Most Yazidis in Iraq come from Sinjar, but others – like Milisia’s family – have lived in villages in the Nineveh Plains closer to Duhok, the third largest city in the Kurdistan Region. Babirah, where they now live, sits amid a patchwork of communities and is surrounded by Arab-majority villages. To reach it, I drove past settlements marked by Arabic signs and men in traditional dishdashas.

Babirah lies about 80 miles north-east of Sinjar. In August 2014, as IS pushed into Sinjar and advanced toward their villages, Milisia’s family fled. Their own village was not occupied, but IS destroyed Yazidi temples as it moved through the area. The family escaped to a site near Erbil, the capital of the Kurdistan Region, and spent four months in an IDP camp. When they eventually returned, their home had been looted.

An empty road in a deserted village.
A Yazidi village in the Kurdistan Region of Iraq, August 2025.
Aleksandra Ancite-Jepifánova

The sense of insecurity never fully lifted. “We were always scared … always thinking we would be forced to leave again. That feeling never went away,” Najwa, 35, the children’s mother, recalls.

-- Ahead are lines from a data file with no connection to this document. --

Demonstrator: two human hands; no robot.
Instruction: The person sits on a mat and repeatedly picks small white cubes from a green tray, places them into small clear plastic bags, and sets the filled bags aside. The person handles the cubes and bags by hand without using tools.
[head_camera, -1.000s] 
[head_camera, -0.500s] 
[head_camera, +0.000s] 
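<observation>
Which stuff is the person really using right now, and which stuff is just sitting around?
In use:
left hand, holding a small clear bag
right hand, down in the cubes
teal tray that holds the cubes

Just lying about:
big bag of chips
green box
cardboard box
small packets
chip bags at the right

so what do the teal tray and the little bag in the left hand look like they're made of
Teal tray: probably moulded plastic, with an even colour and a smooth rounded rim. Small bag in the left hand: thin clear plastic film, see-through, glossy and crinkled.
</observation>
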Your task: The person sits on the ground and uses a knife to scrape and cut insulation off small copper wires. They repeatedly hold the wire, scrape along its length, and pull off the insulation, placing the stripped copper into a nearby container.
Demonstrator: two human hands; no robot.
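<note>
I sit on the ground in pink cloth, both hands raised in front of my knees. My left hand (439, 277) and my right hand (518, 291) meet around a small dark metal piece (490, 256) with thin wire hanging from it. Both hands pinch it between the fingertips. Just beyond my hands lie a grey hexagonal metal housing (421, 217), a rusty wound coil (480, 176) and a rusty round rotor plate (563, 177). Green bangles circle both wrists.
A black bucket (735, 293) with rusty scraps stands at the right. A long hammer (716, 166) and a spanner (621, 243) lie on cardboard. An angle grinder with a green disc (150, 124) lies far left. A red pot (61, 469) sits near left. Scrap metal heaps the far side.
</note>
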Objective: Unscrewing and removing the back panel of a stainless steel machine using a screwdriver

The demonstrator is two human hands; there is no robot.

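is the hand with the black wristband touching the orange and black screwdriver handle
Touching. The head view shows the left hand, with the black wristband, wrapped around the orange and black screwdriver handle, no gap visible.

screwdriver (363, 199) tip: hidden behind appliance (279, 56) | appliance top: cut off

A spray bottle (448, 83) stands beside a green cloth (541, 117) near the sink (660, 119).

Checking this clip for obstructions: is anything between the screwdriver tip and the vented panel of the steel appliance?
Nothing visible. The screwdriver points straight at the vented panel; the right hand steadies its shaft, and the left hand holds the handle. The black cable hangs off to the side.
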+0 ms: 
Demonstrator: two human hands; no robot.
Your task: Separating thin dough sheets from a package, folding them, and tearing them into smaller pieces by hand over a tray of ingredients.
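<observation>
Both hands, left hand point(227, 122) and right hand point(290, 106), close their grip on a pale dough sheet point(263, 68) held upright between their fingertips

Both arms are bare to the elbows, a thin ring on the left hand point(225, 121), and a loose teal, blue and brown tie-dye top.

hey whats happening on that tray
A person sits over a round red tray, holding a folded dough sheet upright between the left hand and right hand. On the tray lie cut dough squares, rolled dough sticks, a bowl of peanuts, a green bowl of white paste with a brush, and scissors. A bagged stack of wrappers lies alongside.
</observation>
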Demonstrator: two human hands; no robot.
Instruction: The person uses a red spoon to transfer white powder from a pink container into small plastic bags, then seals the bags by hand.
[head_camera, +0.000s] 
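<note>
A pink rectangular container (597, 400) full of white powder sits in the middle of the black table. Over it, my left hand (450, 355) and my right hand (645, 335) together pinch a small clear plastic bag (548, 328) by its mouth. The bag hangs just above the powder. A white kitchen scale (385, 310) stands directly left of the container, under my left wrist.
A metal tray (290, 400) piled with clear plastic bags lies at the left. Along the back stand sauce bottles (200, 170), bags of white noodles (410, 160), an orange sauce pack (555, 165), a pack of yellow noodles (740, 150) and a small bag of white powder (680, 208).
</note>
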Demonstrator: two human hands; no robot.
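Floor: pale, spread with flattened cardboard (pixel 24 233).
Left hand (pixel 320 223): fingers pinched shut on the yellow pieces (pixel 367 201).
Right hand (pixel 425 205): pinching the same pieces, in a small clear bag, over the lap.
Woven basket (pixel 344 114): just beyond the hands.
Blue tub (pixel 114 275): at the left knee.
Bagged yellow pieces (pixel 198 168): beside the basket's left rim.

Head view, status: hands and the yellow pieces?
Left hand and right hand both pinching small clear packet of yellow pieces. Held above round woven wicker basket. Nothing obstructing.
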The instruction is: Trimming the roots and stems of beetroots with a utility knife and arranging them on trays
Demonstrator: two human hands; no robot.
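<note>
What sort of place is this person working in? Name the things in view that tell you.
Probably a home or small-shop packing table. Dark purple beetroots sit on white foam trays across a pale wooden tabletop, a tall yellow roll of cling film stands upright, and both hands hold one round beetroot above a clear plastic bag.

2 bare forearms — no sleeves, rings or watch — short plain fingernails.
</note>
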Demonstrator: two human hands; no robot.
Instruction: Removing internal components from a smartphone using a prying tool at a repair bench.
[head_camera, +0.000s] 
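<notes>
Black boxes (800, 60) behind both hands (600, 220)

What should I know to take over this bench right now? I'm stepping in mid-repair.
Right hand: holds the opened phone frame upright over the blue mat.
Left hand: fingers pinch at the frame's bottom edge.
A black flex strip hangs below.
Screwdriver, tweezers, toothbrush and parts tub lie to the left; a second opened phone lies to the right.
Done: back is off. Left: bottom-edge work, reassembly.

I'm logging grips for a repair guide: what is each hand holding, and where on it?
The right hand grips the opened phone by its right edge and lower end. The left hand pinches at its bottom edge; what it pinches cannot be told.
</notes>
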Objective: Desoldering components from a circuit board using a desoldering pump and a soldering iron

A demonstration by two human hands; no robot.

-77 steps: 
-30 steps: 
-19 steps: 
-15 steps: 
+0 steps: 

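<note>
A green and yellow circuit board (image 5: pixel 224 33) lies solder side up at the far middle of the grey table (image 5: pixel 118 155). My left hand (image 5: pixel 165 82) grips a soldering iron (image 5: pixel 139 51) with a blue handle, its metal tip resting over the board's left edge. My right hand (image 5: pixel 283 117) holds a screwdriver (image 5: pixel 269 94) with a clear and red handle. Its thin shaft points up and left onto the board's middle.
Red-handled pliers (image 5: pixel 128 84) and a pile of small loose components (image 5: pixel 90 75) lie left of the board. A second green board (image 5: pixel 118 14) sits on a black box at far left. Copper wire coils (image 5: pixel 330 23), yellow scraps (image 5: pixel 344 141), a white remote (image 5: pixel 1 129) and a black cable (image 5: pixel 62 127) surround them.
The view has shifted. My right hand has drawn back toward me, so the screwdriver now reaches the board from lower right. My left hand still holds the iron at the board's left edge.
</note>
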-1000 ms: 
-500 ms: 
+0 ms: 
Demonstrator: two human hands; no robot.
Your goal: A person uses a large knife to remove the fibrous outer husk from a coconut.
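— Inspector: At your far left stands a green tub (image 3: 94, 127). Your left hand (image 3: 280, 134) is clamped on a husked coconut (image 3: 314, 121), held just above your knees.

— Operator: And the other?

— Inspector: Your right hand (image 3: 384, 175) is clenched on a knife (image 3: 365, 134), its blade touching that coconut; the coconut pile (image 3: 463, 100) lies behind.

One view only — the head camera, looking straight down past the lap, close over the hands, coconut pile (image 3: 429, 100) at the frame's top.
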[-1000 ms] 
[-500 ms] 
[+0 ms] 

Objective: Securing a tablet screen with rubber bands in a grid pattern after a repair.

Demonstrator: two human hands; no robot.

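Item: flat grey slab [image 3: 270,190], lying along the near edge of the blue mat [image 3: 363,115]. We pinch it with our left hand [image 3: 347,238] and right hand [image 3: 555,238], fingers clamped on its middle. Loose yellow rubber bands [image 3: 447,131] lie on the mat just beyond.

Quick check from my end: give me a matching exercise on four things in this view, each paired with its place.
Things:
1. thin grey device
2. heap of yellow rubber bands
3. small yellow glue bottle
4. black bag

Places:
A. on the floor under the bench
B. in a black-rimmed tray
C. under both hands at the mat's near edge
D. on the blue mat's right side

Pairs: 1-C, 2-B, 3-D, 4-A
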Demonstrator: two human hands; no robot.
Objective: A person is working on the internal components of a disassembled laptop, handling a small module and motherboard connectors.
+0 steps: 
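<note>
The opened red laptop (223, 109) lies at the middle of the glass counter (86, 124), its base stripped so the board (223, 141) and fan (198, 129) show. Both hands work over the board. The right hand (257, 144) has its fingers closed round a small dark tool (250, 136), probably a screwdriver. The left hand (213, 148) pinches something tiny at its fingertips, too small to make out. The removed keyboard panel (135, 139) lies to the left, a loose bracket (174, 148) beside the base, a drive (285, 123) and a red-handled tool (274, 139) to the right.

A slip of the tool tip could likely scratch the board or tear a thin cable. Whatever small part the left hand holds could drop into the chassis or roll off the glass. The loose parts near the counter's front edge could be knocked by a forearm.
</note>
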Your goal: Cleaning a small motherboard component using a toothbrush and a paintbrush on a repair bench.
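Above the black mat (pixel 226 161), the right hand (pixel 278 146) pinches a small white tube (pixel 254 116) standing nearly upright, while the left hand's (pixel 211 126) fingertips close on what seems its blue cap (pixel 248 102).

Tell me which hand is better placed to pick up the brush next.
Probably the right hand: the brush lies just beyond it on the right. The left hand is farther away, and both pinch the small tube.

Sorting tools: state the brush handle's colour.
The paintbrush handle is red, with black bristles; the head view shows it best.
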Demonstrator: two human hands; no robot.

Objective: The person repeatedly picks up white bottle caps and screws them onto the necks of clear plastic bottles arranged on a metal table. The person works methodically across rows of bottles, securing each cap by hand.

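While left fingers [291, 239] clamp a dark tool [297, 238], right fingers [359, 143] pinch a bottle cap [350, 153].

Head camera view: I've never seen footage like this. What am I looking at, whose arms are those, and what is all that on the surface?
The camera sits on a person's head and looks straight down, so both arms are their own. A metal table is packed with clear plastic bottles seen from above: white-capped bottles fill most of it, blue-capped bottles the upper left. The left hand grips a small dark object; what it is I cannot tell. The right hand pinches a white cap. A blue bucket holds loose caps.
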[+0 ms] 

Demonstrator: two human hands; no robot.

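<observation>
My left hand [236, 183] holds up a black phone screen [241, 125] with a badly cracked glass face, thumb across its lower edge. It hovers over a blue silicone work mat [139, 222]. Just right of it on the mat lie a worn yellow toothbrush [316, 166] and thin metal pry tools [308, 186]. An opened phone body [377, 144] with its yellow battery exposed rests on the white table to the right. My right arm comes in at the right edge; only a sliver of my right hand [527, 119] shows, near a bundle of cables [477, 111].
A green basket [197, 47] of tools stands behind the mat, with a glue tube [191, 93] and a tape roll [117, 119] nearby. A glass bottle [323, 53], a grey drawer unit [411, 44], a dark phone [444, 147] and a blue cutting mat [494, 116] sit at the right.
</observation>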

By then, several of her siblings already lived in Germany, and her parents had been sponsored there in 2016. Two years later, she and her husband decided to join them. “We sold our car, household belongings, and some sheep, and spent our savings to pay smugglers and take our children somewhere safe.”

In late 2018, they began the journey to Germany via Turkey. Their youngest child was two. They crossed waterways in plastic boats and continued on foot. “The smugglers put us in a black car,” Najwa says, “and hid us the whole way until we reached Germany.”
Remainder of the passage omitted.